The garden is planted except for the corn. It probably should have gone in yesterday as we finally have rain today and off and on for the rest of the week. In looking in the freezer in the basement to see what was left, it looks pretty barren. There are two frozen pizzas that were purchased nearly a year ago for a grandson that was staying with us for a couple of weeks, several quart bags of enchilada sauce I made with dried peppers from one of the local Latin stores, and a gallon bag of frozen whole unpeeled tomatoes. There was a second bag of tomatoes in the refrigerator freezer. At the Farmer’s Market this morning, a bag of beets was purchased.

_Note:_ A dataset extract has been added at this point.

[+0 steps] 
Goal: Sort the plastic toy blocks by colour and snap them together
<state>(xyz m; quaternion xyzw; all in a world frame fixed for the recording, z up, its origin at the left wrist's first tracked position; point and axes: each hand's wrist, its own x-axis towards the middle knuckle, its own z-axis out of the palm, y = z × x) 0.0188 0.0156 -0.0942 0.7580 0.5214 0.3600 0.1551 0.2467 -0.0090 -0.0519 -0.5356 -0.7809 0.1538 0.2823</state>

Since it is a rainy day, the beets were cooked, peeled, sliced and some of them frozen for future meals and the tomatoes were dumped in a sink of water so the peels would come off. While they partially thawed; onions, fresh basil and oregano from the garden and a pot in the house were sauteed in a bit of olive oil then the peeled tomatoes added. Once thawed through a quick whir with the immersion blender and a few hours simmer time and 5 pints of pasta sauce are jarred up. I had to use wide mouth pints as there were no new lids available and they will have to be frozen instead of canned, but we now have enough pasta sauce to last until this year’s crop of tomatoes begin to come in. I guess lids need to go on the grocery list. There are plenty of jars and rings to use as produce starts coming in. I think before much is added to the freezer, I need to put the items in it in a cooler and thoroughly clean the bottom and defrost the sides.

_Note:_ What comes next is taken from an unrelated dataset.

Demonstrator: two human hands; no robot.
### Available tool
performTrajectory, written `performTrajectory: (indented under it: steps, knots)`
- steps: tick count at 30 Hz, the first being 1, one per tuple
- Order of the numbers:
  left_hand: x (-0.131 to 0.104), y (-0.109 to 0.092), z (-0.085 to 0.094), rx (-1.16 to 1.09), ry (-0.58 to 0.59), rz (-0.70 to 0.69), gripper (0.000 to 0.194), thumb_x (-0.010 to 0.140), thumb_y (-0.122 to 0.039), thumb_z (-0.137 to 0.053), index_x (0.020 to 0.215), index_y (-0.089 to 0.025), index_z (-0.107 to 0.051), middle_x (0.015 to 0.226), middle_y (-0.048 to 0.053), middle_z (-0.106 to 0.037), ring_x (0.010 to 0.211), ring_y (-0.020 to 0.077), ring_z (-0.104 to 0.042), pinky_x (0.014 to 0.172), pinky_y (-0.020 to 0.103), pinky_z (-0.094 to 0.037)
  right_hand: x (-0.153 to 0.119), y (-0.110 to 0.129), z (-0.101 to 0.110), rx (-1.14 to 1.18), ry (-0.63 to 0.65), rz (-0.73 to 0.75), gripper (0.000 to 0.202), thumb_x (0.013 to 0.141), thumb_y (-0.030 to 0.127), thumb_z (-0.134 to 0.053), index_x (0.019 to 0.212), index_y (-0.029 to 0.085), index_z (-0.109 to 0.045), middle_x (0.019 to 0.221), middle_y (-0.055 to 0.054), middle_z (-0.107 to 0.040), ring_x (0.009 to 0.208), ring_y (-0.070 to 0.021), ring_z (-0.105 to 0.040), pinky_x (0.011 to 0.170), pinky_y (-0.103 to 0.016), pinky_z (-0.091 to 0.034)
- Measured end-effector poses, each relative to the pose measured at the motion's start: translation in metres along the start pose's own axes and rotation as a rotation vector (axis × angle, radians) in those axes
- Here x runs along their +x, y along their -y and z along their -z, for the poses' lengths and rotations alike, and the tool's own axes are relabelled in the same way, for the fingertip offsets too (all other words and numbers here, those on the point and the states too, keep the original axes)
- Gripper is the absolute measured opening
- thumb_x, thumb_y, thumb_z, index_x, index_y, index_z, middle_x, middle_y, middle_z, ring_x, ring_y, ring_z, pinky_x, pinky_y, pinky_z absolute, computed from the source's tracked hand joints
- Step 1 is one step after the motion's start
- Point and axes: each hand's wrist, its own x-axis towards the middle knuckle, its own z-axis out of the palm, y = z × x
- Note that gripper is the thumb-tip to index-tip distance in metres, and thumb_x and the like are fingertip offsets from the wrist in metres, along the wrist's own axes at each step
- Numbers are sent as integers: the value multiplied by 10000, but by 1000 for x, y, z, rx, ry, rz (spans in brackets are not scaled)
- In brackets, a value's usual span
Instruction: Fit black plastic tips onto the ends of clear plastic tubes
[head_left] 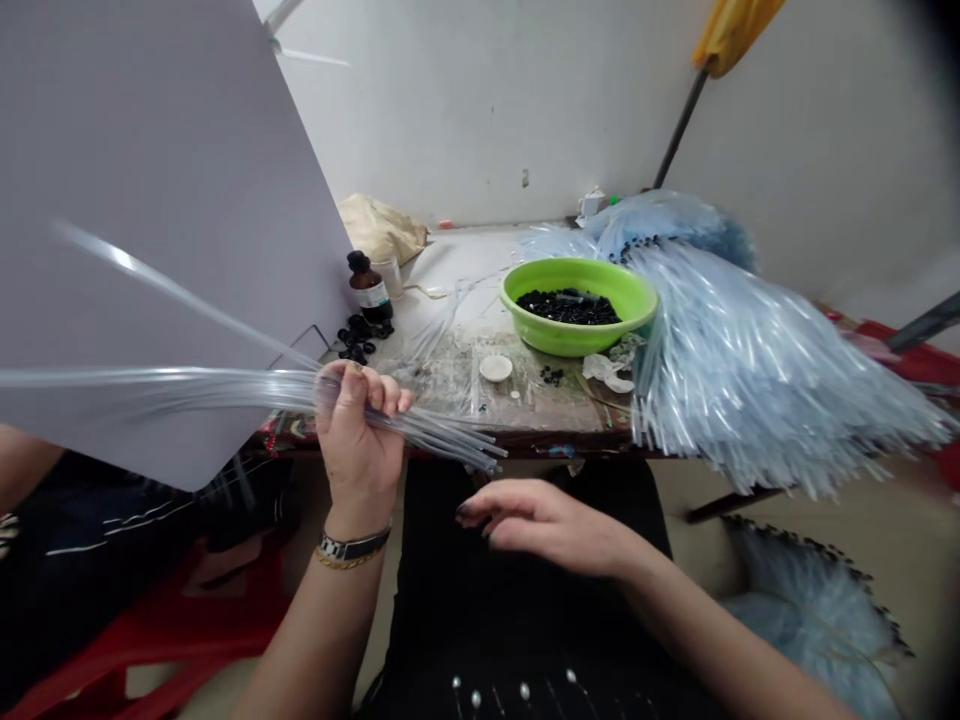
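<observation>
My left hand (364, 430) is wrapped round a bundle of clear plastic tubes (450, 436). Their short ends stick out to the right over the table's front edge, and the long parts run off to the left; one tube angles up apart from the others. My right hand (532, 520) hovers above my lap, below the tube ends, with its fingers bent and their tips dark; whether it holds anything small is hidden. On the table, a green basin (581, 338) holds many small black parts (570, 307). In front of it lie a small white dish (496, 368) and a few black pieces (551, 376).
A large pile of clear tubes (750, 360) overhangs the table's right side. Another bundle (817, 610) lies on the floor. A brown bottle (369, 288) stands near a grey panel (150, 200). At left are a red stool (187, 620) and part of a person.
</observation>
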Motion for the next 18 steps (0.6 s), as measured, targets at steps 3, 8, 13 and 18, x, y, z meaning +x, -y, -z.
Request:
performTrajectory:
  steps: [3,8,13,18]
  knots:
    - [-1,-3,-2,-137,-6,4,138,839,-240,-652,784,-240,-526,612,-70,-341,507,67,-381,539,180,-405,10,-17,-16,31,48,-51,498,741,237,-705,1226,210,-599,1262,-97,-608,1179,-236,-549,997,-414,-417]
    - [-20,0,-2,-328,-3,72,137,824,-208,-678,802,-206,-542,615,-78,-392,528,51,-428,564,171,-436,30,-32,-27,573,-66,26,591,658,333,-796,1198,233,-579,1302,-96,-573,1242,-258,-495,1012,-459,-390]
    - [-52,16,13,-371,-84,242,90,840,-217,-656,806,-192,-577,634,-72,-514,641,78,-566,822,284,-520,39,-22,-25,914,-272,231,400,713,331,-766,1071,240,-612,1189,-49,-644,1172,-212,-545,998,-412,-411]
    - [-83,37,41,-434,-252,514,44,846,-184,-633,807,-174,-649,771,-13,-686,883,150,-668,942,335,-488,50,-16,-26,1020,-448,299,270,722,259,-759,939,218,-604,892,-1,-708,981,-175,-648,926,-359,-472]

The peas are about a foot tall, but not flowering yet. Potatoes are up and the transplanted peppers look like they all set in nicely.

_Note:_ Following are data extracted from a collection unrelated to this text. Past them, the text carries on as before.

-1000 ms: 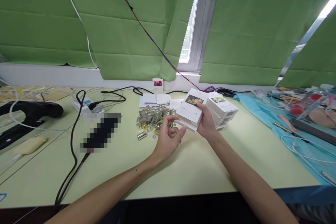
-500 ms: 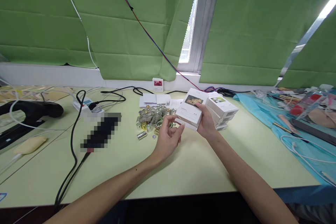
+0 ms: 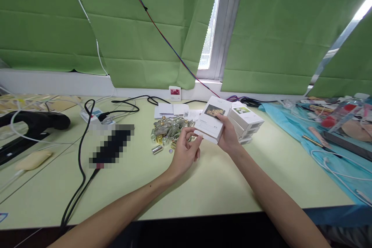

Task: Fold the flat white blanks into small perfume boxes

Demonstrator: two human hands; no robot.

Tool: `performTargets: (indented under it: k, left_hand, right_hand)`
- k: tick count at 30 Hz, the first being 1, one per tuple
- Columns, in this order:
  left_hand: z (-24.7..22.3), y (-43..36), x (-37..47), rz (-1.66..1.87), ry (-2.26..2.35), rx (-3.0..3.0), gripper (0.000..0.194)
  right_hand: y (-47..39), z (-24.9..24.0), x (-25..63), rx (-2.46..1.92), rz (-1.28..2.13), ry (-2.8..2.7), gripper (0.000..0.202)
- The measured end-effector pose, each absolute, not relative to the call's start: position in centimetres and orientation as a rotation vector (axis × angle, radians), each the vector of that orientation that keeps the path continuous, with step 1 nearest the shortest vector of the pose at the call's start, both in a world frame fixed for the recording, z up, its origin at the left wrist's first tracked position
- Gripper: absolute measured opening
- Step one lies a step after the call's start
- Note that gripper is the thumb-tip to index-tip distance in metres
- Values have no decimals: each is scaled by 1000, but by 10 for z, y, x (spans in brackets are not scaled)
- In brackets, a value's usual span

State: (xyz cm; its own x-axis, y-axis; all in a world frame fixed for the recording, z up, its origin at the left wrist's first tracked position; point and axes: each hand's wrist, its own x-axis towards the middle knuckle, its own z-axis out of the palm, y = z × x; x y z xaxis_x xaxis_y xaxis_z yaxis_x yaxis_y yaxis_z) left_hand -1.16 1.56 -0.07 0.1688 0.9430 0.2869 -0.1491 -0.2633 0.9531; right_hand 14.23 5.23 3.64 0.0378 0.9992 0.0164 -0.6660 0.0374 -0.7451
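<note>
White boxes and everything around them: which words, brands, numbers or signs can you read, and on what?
None reads clearly enough to quote.
Held white box: lines of print below the flower picture, too small.
Stacked white boxes: print on the top one, too blurred.
Small white box by the wall: faint print under the pink picture, too small.
Printed paper: illegible.
</note>
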Motion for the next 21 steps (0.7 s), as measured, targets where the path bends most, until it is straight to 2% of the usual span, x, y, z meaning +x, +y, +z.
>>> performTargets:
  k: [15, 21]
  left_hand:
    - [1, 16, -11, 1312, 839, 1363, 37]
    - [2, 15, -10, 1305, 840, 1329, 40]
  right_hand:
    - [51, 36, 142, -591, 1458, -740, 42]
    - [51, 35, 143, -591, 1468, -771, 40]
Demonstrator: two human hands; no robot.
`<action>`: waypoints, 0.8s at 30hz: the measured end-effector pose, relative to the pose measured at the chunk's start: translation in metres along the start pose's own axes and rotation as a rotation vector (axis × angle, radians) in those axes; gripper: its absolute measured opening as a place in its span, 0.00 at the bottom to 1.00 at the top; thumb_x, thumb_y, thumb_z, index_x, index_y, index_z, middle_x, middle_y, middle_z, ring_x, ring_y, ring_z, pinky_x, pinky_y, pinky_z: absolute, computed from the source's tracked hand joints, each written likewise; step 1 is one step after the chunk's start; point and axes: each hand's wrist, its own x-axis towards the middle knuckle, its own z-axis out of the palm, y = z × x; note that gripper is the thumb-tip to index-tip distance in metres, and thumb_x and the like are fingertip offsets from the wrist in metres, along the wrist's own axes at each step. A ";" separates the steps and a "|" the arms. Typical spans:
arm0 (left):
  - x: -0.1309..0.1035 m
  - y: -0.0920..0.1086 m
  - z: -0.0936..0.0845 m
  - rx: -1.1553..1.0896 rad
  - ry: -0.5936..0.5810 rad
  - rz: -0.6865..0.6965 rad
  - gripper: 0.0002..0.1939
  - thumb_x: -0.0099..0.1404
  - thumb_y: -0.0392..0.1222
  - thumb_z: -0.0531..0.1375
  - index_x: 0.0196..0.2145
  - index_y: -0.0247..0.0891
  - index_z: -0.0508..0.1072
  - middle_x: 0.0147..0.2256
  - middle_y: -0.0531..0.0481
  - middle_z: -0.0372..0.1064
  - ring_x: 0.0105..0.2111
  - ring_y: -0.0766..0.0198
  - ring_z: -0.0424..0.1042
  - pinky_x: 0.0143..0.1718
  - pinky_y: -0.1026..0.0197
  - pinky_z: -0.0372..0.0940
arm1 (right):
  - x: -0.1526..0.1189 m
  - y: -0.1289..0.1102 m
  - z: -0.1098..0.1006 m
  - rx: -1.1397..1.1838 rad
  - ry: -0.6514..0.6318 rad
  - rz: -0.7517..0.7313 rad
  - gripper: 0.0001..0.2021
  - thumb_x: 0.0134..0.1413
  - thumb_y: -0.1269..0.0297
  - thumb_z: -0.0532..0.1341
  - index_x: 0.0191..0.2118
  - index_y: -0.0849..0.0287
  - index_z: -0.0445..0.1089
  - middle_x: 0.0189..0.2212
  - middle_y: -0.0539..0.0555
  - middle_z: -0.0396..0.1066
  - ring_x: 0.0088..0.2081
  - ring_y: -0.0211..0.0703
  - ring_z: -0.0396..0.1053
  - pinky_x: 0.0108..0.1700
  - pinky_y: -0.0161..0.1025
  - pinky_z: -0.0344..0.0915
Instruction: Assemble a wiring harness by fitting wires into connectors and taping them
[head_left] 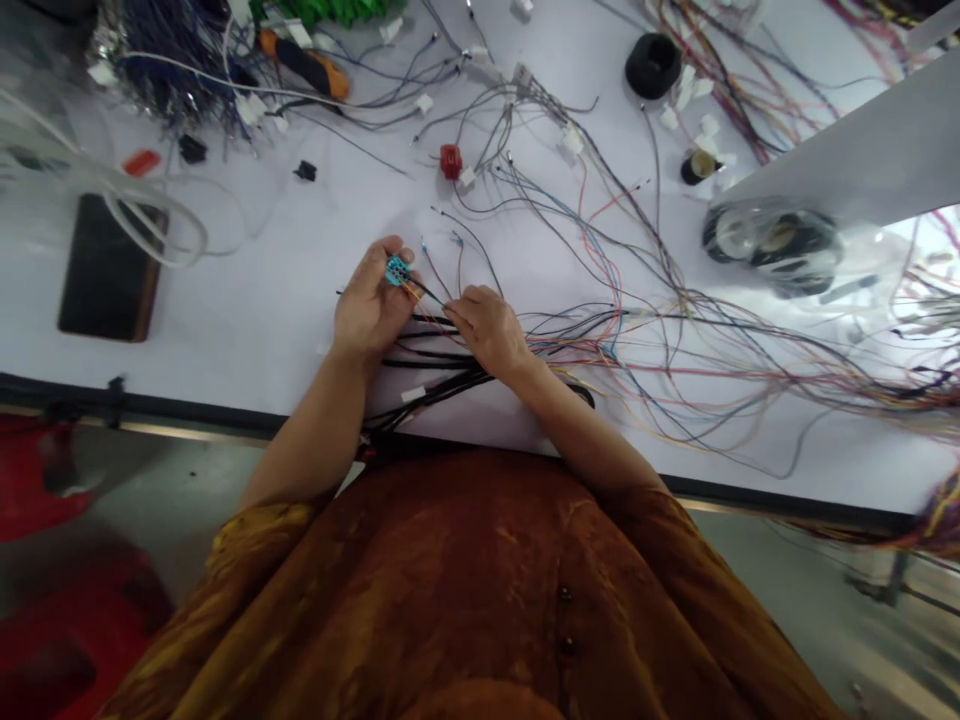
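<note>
A small light-blue wire connector (397, 270) is held between the thumb and fingers of my left hand (365, 308). Several thin wires, yellow, red and dark, run out of it toward the right. My right hand (489, 328) pinches a dark wire (429, 292) to the right of the connector. Loose wire ends stand up just beyond my fingertips. Under and between both hands lies a bundle of black-sleeved cables (431, 360), which fans out to the right into many coloured wires (645, 350).
A phone (112, 268) lies at the left beside a white cable (127, 200). Orange-and-black pliers (306, 66), a red connector (451, 162) and a black tape roll (652, 66) lie farther back. A grey post (847, 145) rises at the right. Red stools (67, 630) stand below the table edge.
</note>
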 end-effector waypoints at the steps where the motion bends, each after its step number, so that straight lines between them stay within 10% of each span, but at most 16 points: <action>1: 0.001 0.001 -0.001 -0.024 -0.003 -0.004 0.11 0.70 0.54 0.59 0.41 0.45 0.70 0.39 0.50 0.69 0.31 0.67 0.70 0.38 0.62 0.68 | -0.002 0.000 -0.001 0.017 -0.009 -0.015 0.19 0.73 0.58 0.49 0.36 0.56 0.74 0.35 0.57 0.71 0.40 0.44 0.68 0.50 0.44 0.67; 7: 0.001 0.006 -0.001 -0.018 -0.010 -0.073 0.10 0.66 0.51 0.61 0.40 0.45 0.71 0.34 0.50 0.70 0.28 0.68 0.68 0.30 0.64 0.66 | -0.033 0.025 -0.037 0.231 0.216 0.002 0.16 0.67 0.55 0.57 0.53 0.59 0.72 0.49 0.61 0.75 0.51 0.45 0.71 0.57 0.46 0.68; 14: -0.011 0.016 0.019 0.136 0.051 -0.057 0.11 0.49 0.48 0.72 0.29 0.48 0.75 0.21 0.55 0.60 0.26 0.68 0.57 0.29 0.61 0.58 | -0.106 0.086 -0.132 0.287 0.603 0.538 0.13 0.61 0.58 0.57 0.44 0.59 0.73 0.37 0.54 0.77 0.36 0.38 0.74 0.41 0.38 0.72; 24: -0.014 0.024 0.028 0.304 0.087 -0.105 0.09 0.46 0.56 0.69 0.23 0.57 0.74 0.14 0.54 0.50 0.24 0.64 0.50 0.28 0.60 0.52 | -0.174 0.113 -0.157 -0.005 0.403 0.772 0.13 0.60 0.63 0.57 0.40 0.62 0.78 0.37 0.56 0.79 0.35 0.41 0.72 0.43 0.39 0.67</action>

The 6 littles and the 4 mature hens have established some level of peace treaty. Though they still sleep at opposite ends of the perch, they cohabitate in the run and tunnel and will even eat together if scratch or kitchen scraps are provided. My best guess is they are about 10 or 11 weeks old now, so another 10 weeks to go before we start seeing pullet eggs.

My physical trainer and I had decided on a 4 workouts about 6 weeks ago and this week determined that that rotation was too spread out, so beginning this week, there will be two whole body workouts to rotate, adding reps or weight as tolerated as we go forward. There is also going to be a new beginner yoga class that I am going to attend once a week. Shoulder and bicep exercises that I could only handle a 3 pound weight on when I began, I am now up to 8 pounds, and ones I was using 7.5 or 10 on, I’m now using 15 and 20 with many more reps, so I guess progress is being made. We are still doing daily walks. On bad weather and PT days, I do about 2-2.5 miles at an average of 3.9 mph on the treadmill. When we are outdoors, it is generally about 3.5 to 4 miles, but not at that pace.

The Kantha quilt is progressing, though it is getting too warm to want to stitch with it in my lap at night.

The monthly challenge for the spindle group has me plying what I spun in late March and through April and spinning a sample I received with a fiber order on another spindle.

The local grandson has agreed to come assist me with extending the chicken’s tunnel. And I need to get the line trimmer to work with a level of consistency so that the now very tall grass up against the foundation and around the gardens can be brought under control. It is pushing toward summer and I don’t do well in the heat, so the heavier chores need to get done now.